Sa messagerie instantanée fit entendre un petit bip.

Suis exactement les instructions.

Elle regarda fixement le message de Webmind, qui était écrit en lettres rouges. Bien sûr, il savait quelle page elle avait sur son écran, mais…

Alors, ça y est ?

Son pouls battit plus vite. En se servant uniquement de l’index droit, elle tapa : Pas encore. Et puis, au bout d’un moment, elle ajouta : Pourquoi me pousses-tu comme ça ?

Aussitôt : C’est mal de se contenter de regarder. Alors, tu es en train de le faire ?

Non.

Qu’est-ce qui te prend si longtemps ?

Un couteau était posé sur son bureau – un outil à découper le carton qu’elle avait volé dans les affaires de son père. Elle contempla la lame argentée, en l’imaginant trempée de sang.

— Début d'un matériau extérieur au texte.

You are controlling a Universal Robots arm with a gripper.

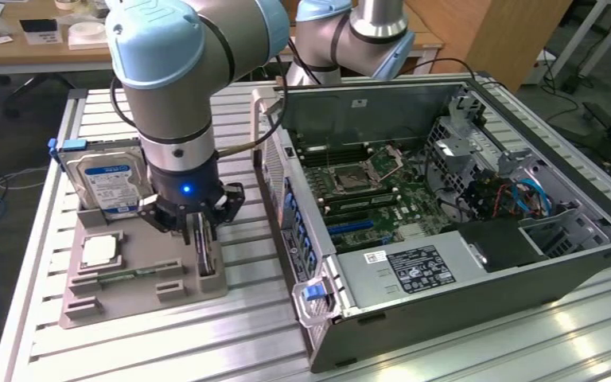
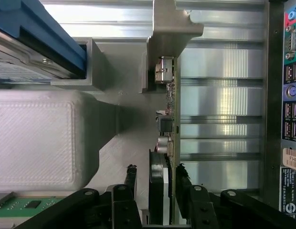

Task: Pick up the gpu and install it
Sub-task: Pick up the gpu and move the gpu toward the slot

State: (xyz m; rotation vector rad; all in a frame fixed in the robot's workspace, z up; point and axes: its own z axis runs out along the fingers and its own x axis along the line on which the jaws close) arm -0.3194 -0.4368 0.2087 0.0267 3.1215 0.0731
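Grey holder point(image 1: 125, 302) on the slatted surface point(image 1: 252, 342), sitting at nine o'clock from the open case point(image 1: 476, 310) in the exterior view. The gpu point(image 1: 209, 259) stands on edge in a slot along the holder's three o'clock side. The arm point(image 1: 178, 119) hangs straight above it, with the gripper point(image 1: 201, 239) down over the card. In the wrist view the fingers point(image 2: 131, 176) are spread, one on each side of the gpu point(image 2: 157, 191). A sliver of gap shows on the cooler side, so there's no clamp on it. A hard drive point(image 1: 109, 179) stands upright at the holder's eleven o'clock corner.
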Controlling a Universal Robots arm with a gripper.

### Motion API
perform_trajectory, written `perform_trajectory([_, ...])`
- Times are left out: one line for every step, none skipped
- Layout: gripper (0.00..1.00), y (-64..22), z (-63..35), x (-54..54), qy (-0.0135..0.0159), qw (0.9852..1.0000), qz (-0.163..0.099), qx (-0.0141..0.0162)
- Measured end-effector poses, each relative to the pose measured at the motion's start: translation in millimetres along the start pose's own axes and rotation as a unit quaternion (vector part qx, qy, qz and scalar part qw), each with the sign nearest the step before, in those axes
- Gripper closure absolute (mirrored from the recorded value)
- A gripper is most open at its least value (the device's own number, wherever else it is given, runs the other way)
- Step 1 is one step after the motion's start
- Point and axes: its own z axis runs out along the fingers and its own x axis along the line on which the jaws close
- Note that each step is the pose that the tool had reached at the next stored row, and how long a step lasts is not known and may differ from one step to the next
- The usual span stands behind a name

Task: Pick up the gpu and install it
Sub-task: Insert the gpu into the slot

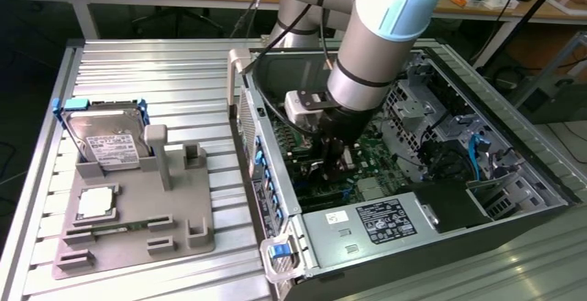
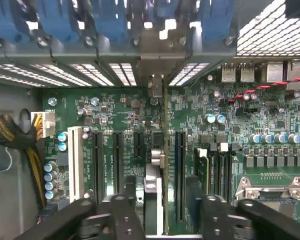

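A silver-grey tubular arm [image 1: 376,47] with pale blue joint caps, a black cable and a black hand [image 1: 335,167].

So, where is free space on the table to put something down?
Bare table lies behind the hard drive, between the grey tray and the far edge. It is crowded inside the PC case, where the gripper stands over the motherboard.

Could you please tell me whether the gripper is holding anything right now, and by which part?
Nothing is held: the fingers stand apart on either side of the thin dark grey-black expansion card, which stands edge-on on the green motherboard.
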Motion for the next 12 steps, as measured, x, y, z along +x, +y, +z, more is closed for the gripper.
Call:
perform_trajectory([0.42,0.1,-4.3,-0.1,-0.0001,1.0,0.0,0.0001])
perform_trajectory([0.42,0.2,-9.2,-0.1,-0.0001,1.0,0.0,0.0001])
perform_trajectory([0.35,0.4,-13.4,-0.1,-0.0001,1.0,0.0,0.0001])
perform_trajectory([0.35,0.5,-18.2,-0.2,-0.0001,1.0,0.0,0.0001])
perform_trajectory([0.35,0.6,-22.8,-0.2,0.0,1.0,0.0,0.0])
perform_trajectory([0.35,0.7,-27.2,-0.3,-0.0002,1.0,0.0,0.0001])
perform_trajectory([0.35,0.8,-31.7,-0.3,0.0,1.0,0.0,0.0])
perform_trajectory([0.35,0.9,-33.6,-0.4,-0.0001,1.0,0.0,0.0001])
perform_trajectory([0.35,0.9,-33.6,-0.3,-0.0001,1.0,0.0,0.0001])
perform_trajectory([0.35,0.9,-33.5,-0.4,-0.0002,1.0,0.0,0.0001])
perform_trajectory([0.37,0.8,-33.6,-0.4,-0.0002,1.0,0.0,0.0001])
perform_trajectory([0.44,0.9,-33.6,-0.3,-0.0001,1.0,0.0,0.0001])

Un autre message apparut :

Vas-y, fais-le.

Elle regarda le couteau, puis la souris, puis de nouveau le couteau, en alternance : souris, couteau, souris, couteau. Et puis, en frissonnant, elle cliqua sur le X dans le coin de la fenêtre de messagerie instantanée. C’est alors que la porte de la maison s’ouvrit en grinçant : c’était sa mère qui rentrait de sa nuit de travail à l’usine. Meili se précipita hors de sa chambre et courut se jeter dans les bras de sa mère ébahie.